When he arrived at the Heat, he inherited several legacy apps and contracts that he had to incorporate into the mix, but said the transition away from the old way to the new way was remarkable. “We moved away from on-prem to the cloud,” Jafarian said. “We got rid of some of the old archaic rules, processes that slowed us down, and we became much more of an agile organization. We didn’t sit there and plan what our years were going to look like for the next three years. We make changes as we go. Data-driven decisions based on what we see happening in the marketplace.” He started by doing proof of concepts where it made sense. Having been on the other side of the table, he leveraged the Heat brand with vendors whose tech he thought would work, persuading them to explore the project before going into a full-scale engagement. “It’s been a transition, but over the last three years, that’s the organization that we built,” he said.

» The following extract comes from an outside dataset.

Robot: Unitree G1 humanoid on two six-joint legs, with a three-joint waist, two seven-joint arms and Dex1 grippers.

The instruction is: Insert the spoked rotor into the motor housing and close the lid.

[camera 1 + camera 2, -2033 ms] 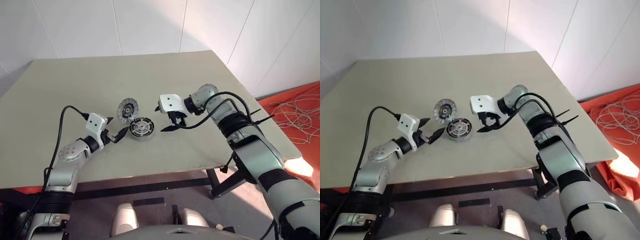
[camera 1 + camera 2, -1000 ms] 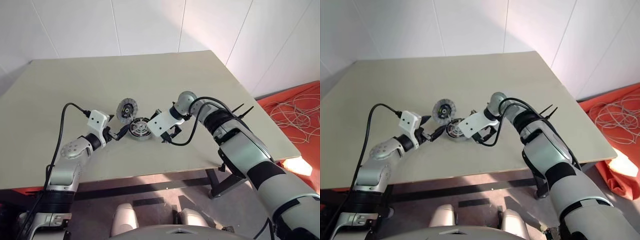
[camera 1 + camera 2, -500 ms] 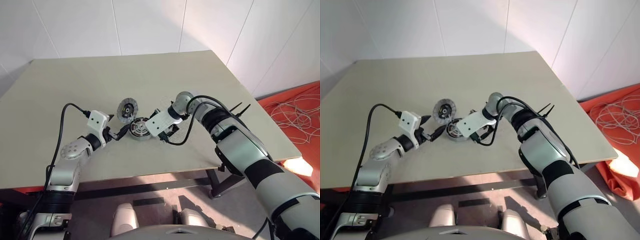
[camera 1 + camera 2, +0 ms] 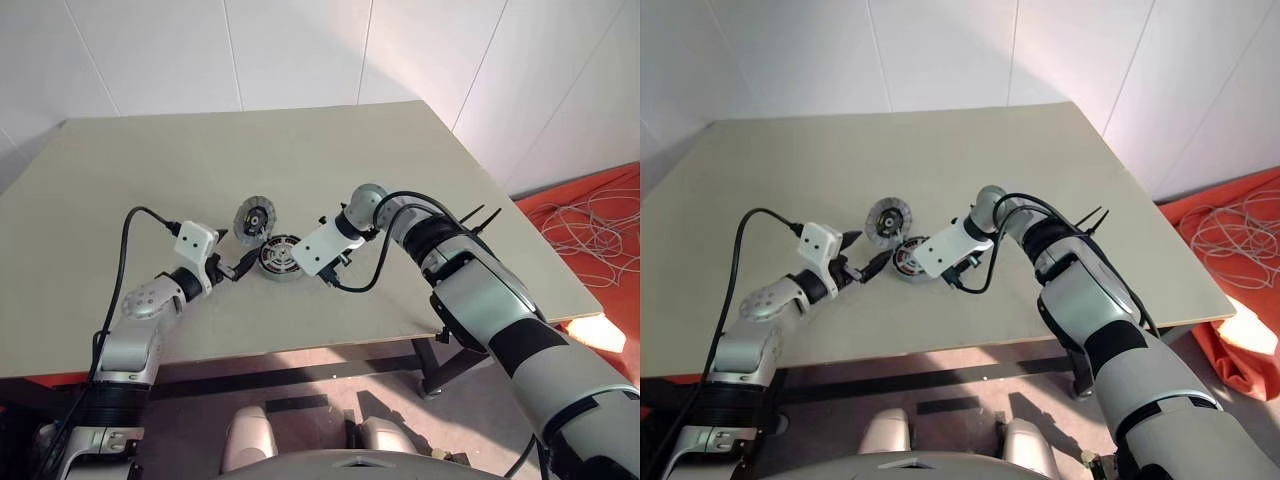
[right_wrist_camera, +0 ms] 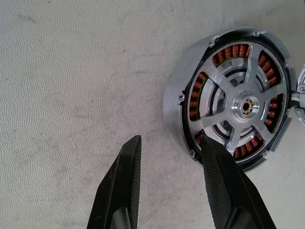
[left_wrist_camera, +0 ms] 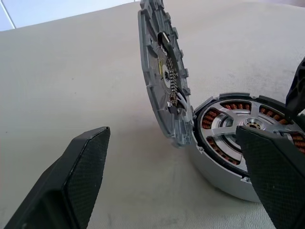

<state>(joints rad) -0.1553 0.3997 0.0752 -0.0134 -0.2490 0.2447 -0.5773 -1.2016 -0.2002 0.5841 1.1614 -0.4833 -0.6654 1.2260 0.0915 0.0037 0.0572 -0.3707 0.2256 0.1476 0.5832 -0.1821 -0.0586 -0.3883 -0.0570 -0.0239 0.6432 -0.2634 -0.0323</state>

He said they looked at several iPaaS solutions before committing. They have an enterprise agreement with Microsoft and use Microsoft Flow to automate workflows between apps and services. The other iPaaS they use is Software AG’s, now called Integration Cloud.  “I was able to go to one solution to find an app back-end, a content management system, and integration platform plus developers on their end who could provide services on top of all these products that they knew really well,” explained Jafarian. “We use it for different use cases. Fan facing stuff, orchestration, multiple integrations. For really enterprise heavy-duty stuff we use software AG.”

According to Jafarian, “The AG platforms give me 80% of what I need out of the box. The other 20% was customizing to our own needs. Most of that time is spent on integrating with third parties like Ticketmaster, who is a very important partner of ours. They spent time updating the latest SDKs for group mobile ticketing experience for our fans and built a feature on top of their platform called ‘Our Mobile Wallet,’ which allows fans to pay for food, beverage, retail, premium dining anywhere in the arena. For every $50 they spend they earn three arena bucks back that can be spent anywhere in the arena. It’s a great tool. It’s the start of a new loyalty program for us.”

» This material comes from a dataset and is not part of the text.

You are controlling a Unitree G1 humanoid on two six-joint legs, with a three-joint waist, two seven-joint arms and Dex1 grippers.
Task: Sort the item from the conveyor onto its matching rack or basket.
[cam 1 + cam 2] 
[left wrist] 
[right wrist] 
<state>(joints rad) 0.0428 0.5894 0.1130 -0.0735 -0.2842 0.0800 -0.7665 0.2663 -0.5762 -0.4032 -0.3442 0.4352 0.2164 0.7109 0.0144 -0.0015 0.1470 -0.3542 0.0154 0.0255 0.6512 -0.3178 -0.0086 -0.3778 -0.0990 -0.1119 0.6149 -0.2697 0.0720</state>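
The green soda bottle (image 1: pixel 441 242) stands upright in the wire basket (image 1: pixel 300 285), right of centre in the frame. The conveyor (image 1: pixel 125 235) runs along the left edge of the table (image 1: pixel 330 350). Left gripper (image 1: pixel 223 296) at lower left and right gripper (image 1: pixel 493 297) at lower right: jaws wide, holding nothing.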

Other partners include Adobe, which provides campaign and analytics products used by the team across a variety of digital properties, including the mobile app. Fortress provides ticketing pedestals and a loyalty platform that’s baked into their digital properties. The reason it was selected is because it plays well with the different point-of-sale devices and systems that fans currently use.

Jafarian recommended not starting with the technology. He suggested, “Start with your vision. Identify what business needs you’re trying to solve for. Figure out what you’re trying to do. Then work your way backwards with technology partners that will help you get there. Don’t have a partner come in and say, ‘Here’s what I have. This is what you need to do.’ I like to know what I want before I invite a slew of partners.”

He said it’s important to get leadership buy-in right. “We were able to undergo digital transformation because we had support from the top. I didn’t have to convince the organization this is important.”

“As a developer I think it’s easy to live in your own world. You almost literally speak different languages. It’s important to step outside that world and understand what the benefits would be to your organization. What business needs can be resolved by the work that you’re doing? To communicate that up, down, left, right any way you can.You also have to sell yourself.”

Lessons Learned
Jafarian pointed out, “We learned that development is not a one-time exercise. We’ve been successful because we have a team of developers. We hire companies that have a team of developers. We maintain long-term multiyear relationships with them. Of course, we have full-time employees in-house too. An app is never done. You have to constantly be listening to your customers or fans and implementing their feedback into the app. Rinse and repeat over and over again. That’s what we love. We love seeing the evolution of where we started to where we are now. It’s just going to continue to get better.”